When you enter the museum and turn to your right, you are drawn into a replica of the old train depot in Chico, renamed “Grandview,” as it was for Jimmy Stewart’s arrival in the 1946 movie Magic Town. Chico then became Magic Town for many locals who made their screen debuts as extras in the street scenes of this movie.
Then you travel on to Sherwood Forest (a.k.a. Bidwell Park), where The Adventures of Robin Hood was filmed in 1938. To the left is the Patrick Gallery, which contains the information desk, a very small gift shop, a four-seat “video theater” and more movie displays, including showcases for Gone With the Wind and The Red Badge of Courage, among others. There is also a video set-up from the Butte County Film Commission showing clips of many of the movies filmed in Chico and Butte County.
All of the individual displays are noteworthy, but some of the movies are not very well known (see list below). Movie buffs may recall most of them, and a lot of us may remember quite a few, but almost everyone will remember at least two, Gone With the Wind and The Adventures of Robin Hood.
The latter, starring Errol Flynn and Olivia DeHavilland, is probably the most remembered locally of all the movies filmed in Chico. Most of the exterior scenes for this movie were filmed in Bidwell Park. One outstanding scene uses Hooker Oak as the tree from which Robin Hood and all his Merry Men jump down upon the Sheriff of Nottingham and his men. Another is the scene between Robin Hood and Little John fighting on a log over Big Chico Creek. If you want to see the entire film, it is set up in the little video theater in the museum.
One fascinating bit of trivia I learned is that the horse Maid Marian used in The Adventures of Robin Hood was later bought by Roy Rogers and became the famous Trigger. There are also a couple of examples that show the Chico Chamber of Commerce was alive and well even way back then. One is a poster for the “Farewell Dance” sponsored by the chamber for Warner Bros. after shooting was finished. It was held in the Chico High School gmnasium and “Cost $1.00 Ladies Free.”

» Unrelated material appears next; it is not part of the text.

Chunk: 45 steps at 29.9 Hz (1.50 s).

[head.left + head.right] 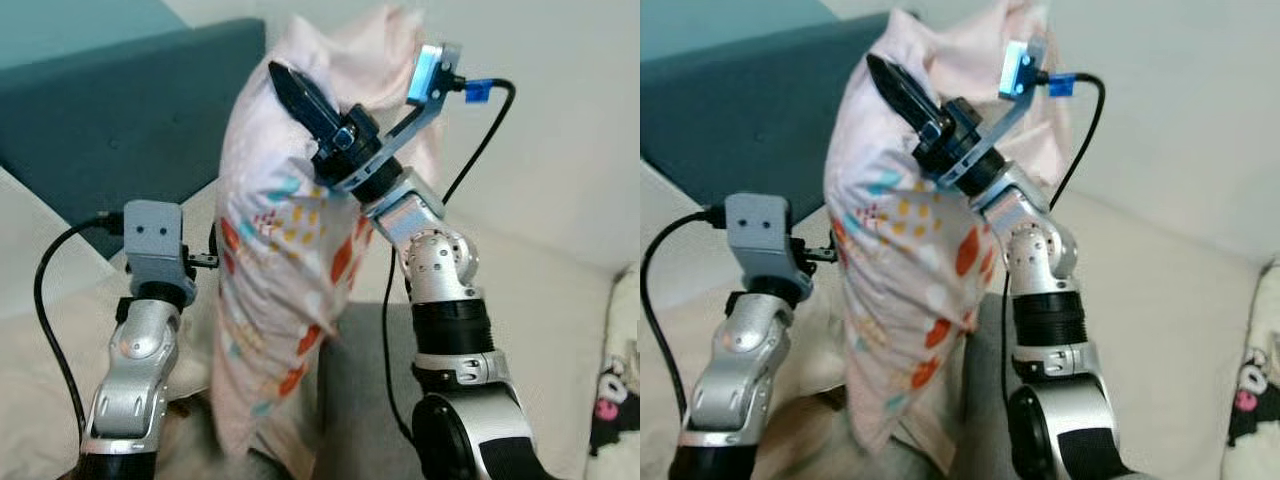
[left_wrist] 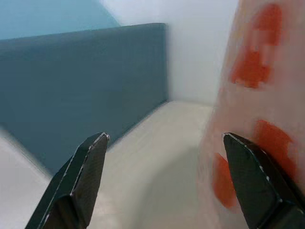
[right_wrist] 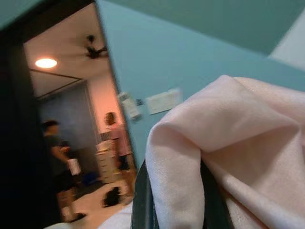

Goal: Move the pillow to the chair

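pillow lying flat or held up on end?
On end: the pillow hangs upright, right gripper pinching its top, left gripper open beside it.

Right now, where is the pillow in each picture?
Left eye: pillow in the middle, between both arms.
Right eye: pillow in the middle, slightly further left.
Left wrist: pillow with orange spots, beside one finger.
Right wrist: pink pillow bunched over the fingers.
Shared landmark: teal wall.

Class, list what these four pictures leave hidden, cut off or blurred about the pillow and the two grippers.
1. The pillow's bottom end: cut off by the lower edge in the eye views.
2. The right gripper's second finger: hidden behind pillow fabric in the eye views.
3. The left gripper: its open fingers are hidden behind the wrist camera in the eye views.
4. Pillow print: blurred in the left wrist view.
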Available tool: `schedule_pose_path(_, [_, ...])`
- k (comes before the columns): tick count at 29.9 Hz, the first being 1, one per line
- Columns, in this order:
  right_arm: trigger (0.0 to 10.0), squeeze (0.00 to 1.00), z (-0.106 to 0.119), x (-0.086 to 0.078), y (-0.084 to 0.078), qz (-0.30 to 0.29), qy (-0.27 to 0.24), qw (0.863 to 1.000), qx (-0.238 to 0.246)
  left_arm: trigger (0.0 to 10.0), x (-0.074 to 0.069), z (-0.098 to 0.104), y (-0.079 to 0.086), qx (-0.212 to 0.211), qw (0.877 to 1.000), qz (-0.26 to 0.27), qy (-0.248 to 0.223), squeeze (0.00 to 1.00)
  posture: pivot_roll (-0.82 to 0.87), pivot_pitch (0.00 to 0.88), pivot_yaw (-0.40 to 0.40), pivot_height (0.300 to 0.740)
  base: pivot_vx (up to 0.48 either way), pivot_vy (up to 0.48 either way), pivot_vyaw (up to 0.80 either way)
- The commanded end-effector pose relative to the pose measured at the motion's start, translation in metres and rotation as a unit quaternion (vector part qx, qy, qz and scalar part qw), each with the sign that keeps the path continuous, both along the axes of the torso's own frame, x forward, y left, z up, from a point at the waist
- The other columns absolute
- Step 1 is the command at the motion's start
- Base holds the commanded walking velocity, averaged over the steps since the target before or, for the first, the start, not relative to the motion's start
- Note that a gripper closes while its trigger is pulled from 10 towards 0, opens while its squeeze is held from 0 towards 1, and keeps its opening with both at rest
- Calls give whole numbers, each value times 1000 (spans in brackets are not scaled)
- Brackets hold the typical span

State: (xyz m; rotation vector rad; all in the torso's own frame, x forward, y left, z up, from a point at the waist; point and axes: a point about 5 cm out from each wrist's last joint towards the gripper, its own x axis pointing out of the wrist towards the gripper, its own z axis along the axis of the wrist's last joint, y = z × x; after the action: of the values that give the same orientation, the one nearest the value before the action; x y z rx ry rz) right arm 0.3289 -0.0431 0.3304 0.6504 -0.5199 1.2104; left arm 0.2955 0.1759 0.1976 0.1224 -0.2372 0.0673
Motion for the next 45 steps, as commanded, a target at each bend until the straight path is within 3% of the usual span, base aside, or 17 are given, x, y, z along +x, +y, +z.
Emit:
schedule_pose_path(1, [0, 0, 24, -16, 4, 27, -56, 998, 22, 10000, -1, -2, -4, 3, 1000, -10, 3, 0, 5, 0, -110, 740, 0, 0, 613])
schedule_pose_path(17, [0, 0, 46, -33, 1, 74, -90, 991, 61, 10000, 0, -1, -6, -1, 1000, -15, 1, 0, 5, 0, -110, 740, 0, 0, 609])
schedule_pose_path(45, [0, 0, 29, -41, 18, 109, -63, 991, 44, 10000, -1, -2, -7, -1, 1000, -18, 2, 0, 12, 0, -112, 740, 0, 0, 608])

So take an hour (or more if you want to see The Adventures of Robin Hood while you are there) and go see Chico in the Movies at the Chico Museum this summer. The Chico Museum is in the old Carnegie building (located on Salem Street between First and Second streets) that once housed the Chico Public Library. It is open 12 to 4 p.m. Wednesday through Sunday. Admission is free, but donations are suggested at $1 for adults and 50¢ for children.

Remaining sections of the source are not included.